• [Aim of the exercise]
In the listing below, start your output at the line with "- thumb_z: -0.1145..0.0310" and end it after the line with "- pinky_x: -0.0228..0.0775", copying every line exactly.

_ _ _ _ _ _ _

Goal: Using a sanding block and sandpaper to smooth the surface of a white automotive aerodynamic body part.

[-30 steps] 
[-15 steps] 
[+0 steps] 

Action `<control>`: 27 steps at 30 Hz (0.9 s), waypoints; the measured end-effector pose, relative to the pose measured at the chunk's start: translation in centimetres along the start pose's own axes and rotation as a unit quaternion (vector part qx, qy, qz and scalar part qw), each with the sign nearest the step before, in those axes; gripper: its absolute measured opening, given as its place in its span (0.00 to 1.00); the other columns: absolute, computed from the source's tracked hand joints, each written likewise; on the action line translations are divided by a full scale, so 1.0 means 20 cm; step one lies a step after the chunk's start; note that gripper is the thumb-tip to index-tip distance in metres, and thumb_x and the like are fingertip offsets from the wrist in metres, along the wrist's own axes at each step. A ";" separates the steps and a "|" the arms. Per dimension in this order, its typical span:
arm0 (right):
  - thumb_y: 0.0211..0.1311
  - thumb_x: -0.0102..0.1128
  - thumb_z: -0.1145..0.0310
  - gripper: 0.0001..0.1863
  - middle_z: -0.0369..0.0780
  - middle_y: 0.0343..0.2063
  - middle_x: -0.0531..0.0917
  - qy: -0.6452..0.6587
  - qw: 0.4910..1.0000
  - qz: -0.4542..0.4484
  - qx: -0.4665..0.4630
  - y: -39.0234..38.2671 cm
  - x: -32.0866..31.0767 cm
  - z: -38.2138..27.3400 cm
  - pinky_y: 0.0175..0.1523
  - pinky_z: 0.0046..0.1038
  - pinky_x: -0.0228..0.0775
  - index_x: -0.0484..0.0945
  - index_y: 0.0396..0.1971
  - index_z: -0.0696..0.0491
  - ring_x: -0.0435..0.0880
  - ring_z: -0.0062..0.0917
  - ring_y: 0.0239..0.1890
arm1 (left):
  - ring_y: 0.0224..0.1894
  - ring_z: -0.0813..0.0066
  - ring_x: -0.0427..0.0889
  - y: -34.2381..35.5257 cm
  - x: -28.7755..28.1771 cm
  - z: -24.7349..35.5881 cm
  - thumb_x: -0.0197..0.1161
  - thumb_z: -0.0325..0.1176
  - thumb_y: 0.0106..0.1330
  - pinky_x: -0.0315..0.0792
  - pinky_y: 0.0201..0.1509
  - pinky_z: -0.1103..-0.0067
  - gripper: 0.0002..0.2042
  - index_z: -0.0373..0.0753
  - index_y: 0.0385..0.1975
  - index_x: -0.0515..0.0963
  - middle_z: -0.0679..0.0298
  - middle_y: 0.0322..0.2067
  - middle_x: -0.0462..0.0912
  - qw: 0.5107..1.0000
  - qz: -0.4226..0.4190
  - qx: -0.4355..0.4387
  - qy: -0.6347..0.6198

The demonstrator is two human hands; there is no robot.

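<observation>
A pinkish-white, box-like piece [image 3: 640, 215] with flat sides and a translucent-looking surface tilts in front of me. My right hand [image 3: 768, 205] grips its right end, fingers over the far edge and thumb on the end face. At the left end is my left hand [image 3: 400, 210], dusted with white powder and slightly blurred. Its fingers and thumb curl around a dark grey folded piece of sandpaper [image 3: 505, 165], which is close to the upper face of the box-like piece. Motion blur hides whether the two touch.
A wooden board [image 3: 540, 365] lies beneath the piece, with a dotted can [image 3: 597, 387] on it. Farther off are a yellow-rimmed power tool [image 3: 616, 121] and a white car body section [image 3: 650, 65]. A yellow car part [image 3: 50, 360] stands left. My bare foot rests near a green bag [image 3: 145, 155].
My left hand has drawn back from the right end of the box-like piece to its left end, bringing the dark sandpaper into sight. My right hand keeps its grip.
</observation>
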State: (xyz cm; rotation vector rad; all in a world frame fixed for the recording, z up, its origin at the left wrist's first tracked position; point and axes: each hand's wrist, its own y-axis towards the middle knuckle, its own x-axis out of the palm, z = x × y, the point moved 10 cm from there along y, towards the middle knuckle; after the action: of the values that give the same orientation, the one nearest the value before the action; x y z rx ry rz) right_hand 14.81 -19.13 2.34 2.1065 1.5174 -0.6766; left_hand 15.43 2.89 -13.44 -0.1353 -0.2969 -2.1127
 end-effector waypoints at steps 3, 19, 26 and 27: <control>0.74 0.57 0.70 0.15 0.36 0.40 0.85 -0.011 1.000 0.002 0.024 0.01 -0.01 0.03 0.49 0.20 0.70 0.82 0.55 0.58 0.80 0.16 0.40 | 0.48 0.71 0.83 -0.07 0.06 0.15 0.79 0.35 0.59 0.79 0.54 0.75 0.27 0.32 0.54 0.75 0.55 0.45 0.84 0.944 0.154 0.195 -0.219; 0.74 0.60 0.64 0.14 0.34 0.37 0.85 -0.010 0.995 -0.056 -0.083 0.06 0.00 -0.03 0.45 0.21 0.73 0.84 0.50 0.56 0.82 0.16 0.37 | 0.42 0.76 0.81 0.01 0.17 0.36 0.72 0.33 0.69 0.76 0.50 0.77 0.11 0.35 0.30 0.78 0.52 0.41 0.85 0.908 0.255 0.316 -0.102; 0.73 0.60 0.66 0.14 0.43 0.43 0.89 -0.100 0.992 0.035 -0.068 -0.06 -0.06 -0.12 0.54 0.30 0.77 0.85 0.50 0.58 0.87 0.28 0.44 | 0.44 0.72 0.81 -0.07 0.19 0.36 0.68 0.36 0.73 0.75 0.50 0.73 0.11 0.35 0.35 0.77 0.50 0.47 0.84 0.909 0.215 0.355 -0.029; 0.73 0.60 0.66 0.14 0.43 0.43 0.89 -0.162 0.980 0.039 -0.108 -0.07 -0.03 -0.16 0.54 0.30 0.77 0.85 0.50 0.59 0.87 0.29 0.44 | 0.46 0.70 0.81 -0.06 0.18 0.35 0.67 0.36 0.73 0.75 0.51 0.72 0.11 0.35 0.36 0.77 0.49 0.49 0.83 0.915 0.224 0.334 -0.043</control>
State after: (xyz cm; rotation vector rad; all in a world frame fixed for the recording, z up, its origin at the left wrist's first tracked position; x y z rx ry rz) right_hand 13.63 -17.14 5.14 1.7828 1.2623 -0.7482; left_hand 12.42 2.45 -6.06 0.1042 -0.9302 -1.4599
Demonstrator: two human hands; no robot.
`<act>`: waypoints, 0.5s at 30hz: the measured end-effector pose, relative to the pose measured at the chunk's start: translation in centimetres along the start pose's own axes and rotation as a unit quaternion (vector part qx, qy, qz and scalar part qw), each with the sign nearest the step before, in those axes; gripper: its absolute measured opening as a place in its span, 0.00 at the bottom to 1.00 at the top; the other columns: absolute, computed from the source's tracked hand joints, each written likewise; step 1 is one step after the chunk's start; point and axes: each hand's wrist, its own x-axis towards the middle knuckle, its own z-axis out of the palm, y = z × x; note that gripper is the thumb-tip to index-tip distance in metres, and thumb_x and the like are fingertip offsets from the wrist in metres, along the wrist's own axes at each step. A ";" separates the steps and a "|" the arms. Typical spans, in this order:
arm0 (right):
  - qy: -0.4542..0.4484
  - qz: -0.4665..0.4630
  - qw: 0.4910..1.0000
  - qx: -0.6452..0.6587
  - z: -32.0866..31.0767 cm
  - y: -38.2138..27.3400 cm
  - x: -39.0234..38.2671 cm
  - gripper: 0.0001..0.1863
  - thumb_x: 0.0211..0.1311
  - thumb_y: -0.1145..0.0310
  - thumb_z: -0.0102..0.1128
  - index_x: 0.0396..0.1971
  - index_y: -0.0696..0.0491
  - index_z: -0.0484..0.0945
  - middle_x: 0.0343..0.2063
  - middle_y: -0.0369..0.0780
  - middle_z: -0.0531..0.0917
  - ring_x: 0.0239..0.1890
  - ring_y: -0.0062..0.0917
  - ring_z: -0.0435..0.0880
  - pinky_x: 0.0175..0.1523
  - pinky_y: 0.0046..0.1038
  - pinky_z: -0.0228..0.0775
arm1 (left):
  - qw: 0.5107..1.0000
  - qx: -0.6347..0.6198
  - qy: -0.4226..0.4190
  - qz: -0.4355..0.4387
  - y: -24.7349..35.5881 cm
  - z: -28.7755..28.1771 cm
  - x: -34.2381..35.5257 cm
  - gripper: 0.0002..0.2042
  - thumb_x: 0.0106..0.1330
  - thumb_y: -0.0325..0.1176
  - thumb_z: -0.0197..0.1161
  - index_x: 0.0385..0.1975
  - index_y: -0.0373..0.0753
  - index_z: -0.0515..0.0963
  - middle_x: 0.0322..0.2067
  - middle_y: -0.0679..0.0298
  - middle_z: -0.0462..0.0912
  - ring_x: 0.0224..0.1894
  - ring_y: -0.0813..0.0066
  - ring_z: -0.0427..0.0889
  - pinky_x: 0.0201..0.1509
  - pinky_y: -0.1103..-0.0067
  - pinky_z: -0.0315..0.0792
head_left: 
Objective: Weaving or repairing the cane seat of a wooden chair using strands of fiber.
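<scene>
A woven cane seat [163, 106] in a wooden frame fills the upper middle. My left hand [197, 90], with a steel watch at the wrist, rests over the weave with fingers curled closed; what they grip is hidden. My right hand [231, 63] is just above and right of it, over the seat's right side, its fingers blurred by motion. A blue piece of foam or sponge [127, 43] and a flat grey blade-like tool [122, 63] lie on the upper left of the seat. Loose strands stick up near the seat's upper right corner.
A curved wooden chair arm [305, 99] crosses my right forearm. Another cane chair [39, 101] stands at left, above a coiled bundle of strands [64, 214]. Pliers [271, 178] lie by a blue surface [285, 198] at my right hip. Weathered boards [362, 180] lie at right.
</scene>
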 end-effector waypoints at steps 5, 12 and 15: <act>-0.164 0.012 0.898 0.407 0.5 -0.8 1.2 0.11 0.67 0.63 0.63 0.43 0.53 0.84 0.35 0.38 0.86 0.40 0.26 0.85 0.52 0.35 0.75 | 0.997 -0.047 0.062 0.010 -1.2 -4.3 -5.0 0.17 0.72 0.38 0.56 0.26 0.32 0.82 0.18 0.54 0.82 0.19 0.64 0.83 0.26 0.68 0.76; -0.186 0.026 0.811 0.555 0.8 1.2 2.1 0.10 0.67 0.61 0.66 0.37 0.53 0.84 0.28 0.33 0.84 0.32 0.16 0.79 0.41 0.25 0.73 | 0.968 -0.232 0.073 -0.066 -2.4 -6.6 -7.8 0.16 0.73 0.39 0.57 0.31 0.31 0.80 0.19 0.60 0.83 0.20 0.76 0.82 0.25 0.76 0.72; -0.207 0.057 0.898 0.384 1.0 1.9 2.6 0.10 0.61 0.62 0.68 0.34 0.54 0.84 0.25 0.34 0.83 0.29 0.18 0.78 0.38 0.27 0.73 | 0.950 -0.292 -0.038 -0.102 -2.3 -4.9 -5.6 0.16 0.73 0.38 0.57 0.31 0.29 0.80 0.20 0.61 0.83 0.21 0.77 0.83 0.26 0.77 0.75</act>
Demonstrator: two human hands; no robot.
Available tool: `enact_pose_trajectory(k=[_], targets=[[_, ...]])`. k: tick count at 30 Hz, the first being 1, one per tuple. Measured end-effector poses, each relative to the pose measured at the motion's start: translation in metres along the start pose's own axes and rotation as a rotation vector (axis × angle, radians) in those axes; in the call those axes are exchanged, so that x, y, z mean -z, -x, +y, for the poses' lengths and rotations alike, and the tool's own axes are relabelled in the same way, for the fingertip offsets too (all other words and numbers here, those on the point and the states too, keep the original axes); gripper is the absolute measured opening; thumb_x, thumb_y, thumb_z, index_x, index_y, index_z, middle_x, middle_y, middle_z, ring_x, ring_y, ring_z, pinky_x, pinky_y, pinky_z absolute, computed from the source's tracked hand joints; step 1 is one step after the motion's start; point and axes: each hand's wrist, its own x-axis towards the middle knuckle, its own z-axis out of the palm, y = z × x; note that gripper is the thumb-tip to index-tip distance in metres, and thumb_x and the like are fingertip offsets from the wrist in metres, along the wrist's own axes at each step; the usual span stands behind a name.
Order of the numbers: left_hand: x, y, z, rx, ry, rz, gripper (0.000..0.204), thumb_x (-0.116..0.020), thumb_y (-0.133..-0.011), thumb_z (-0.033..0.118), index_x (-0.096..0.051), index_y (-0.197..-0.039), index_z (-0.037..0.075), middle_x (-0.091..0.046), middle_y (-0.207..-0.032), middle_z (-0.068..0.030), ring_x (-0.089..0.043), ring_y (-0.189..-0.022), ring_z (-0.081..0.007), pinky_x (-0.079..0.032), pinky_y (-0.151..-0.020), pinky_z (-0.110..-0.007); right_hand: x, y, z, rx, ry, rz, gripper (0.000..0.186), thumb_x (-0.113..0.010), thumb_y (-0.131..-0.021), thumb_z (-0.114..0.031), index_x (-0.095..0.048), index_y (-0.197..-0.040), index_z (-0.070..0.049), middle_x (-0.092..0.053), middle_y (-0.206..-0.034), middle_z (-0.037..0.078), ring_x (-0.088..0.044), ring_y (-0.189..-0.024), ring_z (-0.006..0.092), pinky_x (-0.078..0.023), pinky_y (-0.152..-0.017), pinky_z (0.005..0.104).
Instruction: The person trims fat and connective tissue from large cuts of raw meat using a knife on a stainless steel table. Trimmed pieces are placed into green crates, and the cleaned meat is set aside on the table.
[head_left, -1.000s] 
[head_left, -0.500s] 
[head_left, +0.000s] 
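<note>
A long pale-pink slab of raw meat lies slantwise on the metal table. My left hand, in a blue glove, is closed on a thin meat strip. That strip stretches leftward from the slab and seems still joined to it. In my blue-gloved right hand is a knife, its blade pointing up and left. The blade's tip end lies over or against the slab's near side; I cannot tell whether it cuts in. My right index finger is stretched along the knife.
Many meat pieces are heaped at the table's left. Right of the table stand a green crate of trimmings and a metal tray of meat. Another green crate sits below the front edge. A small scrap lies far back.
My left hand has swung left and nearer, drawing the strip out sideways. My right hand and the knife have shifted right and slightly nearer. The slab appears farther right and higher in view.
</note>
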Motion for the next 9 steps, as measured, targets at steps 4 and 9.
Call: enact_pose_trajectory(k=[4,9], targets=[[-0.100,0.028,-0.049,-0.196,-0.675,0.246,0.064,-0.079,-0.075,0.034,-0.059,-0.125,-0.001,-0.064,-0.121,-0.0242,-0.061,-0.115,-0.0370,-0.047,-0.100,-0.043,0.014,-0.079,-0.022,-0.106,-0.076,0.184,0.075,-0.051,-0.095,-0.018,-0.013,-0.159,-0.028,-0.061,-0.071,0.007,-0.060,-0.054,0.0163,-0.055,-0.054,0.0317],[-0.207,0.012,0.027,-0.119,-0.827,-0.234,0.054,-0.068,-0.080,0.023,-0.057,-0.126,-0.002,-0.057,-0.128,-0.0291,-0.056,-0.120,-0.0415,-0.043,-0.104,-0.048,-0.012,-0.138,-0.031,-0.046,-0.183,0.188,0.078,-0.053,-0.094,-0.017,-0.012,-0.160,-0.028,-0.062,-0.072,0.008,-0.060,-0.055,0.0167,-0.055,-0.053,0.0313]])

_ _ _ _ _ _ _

• [Exercise result]
  - thumb_z: -0.1145..0.0310
  - gripper: 0.0001..0.1863
  - middle_z: -0.0369..0.0780
  - middle_y: 0.0343..0.2063
  - middle_x: -0.0531..0.0917
  - qy: -0.6452..0.6587
  - qw: 0.4910..1.0000
  - qz: -0.4542..0.4484
  - qx: -0.4665..0.4630
  - y: -39.0234..38.2671 cm
  - x: -32.0866..31.0767 cm
  - z: -38.2138..27.3400 cm
  - pinky_y: 0.0175..0.1523
  - pinky_z: 0.0046..0.1038
  - pinky_x: -0.0228..0.0775

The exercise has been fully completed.